# Directions
Exactly as they appear below, repeat the lines from the one with "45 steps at" through the one with "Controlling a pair", and no others.

= Beginning of Section =

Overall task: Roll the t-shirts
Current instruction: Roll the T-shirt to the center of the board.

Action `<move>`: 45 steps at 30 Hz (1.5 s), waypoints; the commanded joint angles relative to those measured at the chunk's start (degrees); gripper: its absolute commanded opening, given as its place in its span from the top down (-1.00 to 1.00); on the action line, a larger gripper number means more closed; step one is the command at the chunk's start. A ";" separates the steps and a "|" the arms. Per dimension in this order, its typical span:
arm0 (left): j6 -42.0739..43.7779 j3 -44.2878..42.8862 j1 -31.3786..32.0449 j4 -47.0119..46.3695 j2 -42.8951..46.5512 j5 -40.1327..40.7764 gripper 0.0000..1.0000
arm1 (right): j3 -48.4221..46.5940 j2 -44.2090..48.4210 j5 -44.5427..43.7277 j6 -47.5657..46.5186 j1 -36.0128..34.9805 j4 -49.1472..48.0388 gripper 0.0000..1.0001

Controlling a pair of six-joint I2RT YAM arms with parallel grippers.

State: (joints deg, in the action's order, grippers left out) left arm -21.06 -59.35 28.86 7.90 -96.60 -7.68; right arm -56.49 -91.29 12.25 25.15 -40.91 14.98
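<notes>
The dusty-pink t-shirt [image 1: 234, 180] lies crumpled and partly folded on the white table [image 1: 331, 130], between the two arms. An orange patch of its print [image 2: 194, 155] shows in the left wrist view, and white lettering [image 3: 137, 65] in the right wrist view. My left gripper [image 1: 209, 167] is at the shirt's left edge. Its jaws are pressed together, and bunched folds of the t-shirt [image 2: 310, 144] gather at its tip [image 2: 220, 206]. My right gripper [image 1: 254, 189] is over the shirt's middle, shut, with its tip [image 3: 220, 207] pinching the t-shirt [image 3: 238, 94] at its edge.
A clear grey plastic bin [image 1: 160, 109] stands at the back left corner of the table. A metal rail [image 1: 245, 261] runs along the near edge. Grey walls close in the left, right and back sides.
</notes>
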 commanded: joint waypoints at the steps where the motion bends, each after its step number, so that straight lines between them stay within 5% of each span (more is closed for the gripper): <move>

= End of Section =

# Response area
Action `<move>`: 45 steps at 30 Hz (1.5 s), waypoints; the commanded joint angles relative to those measured at the chunk's start (degrees); gripper: its absolute commanded opening, given as its place in its span from the top down (-1.00 to 1.00); on the action line, a larger gripper number means more closed; step one is the command at the chunk's start. A ";" separates the steps and a "|" the arms. Per dimension in this order, its typical span:
arm0 (left): j6 -42.0739..43.7779 j3 -44.2878..42.8862 j1 -31.3786..32.0449 j4 -47.0119..46.3695 j2 -42.8951..46.5512 j5 -40.1327..40.7764 gripper 0.0000..1.0000
arm1 (right): j3 -48.4221..46.5940 j2 -44.2090..48.4210 j5 -44.5427..43.7277 j6 -47.5657..46.5186 j1 -36.0128..34.9805 j4 -49.1472..48.0388 gripper 0.0000..1.0001

Controlling a pair of six-joint I2RT YAM arms with parallel grippers.

A complete answer has now been given.